# [ACTION ITEM]
Look at each line of the listing. Copy those that hold the string "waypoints".

# [DATA SECTION]
*** Begin section ***
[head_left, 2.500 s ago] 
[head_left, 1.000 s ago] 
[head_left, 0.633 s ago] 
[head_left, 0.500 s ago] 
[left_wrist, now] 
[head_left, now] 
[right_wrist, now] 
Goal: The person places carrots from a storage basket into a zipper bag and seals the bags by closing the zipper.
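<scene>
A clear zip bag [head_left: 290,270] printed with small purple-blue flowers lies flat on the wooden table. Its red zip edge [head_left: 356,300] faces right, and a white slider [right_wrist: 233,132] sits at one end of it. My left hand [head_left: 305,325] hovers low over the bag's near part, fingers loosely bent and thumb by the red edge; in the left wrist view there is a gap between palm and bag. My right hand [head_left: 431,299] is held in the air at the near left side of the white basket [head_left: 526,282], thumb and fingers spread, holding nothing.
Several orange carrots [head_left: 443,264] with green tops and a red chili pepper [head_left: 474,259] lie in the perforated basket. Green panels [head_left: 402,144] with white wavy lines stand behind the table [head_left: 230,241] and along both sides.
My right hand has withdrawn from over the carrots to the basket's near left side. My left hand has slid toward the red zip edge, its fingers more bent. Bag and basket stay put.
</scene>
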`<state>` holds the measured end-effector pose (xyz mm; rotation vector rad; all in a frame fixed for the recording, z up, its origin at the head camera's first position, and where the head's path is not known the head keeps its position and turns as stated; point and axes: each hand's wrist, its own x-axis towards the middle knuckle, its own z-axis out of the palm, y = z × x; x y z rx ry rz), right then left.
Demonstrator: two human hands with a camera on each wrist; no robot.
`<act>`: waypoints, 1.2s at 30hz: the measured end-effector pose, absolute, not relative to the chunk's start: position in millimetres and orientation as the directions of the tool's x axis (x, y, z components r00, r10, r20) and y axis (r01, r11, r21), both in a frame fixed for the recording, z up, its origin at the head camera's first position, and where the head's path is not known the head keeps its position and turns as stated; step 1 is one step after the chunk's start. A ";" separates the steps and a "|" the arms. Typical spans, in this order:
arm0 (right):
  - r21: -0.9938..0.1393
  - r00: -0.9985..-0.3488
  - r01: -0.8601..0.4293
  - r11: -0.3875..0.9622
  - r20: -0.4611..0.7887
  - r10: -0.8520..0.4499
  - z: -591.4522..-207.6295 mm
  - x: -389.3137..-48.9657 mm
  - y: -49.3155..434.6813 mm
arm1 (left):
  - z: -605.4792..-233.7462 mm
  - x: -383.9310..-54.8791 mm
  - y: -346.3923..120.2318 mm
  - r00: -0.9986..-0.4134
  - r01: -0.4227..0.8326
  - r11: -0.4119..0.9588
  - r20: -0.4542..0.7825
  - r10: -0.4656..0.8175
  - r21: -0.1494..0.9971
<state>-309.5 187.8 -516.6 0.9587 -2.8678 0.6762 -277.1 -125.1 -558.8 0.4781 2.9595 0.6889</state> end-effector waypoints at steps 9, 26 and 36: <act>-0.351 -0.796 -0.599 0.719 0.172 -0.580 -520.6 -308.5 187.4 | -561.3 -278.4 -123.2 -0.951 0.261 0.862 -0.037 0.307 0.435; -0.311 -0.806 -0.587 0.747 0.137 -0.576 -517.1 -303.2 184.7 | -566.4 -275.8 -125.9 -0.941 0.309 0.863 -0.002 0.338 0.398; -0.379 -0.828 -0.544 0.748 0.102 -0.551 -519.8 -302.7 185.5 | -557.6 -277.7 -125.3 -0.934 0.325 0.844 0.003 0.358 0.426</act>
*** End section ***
# [TASK SOLUTION]
`<act>`: waypoints, 1.2s at 30hz: the measured end-effector pose, absolute, not relative to the chunk's start: position in millimetres and orientation as the directions of the tool's x axis (x, y, z components r00, r10, r20) and y axis (r01, r11, r21), both in a frame fixed for the recording, z up, its origin at the head camera's first position, and where the head's path is not known the head keeps its position and turns as stated; step 1 is one step after the chunk's start. A ";" separates the steps and a "|" the arms. Typical spans, in this order:
<state>-309.5 187.8 -516.6 0.9587 -2.8678 0.6762 -277.1 -125.1 -558.8 0.4781 2.9595 0.6889</state> end-effector waypoints at steps 9, 26 and 36: <act>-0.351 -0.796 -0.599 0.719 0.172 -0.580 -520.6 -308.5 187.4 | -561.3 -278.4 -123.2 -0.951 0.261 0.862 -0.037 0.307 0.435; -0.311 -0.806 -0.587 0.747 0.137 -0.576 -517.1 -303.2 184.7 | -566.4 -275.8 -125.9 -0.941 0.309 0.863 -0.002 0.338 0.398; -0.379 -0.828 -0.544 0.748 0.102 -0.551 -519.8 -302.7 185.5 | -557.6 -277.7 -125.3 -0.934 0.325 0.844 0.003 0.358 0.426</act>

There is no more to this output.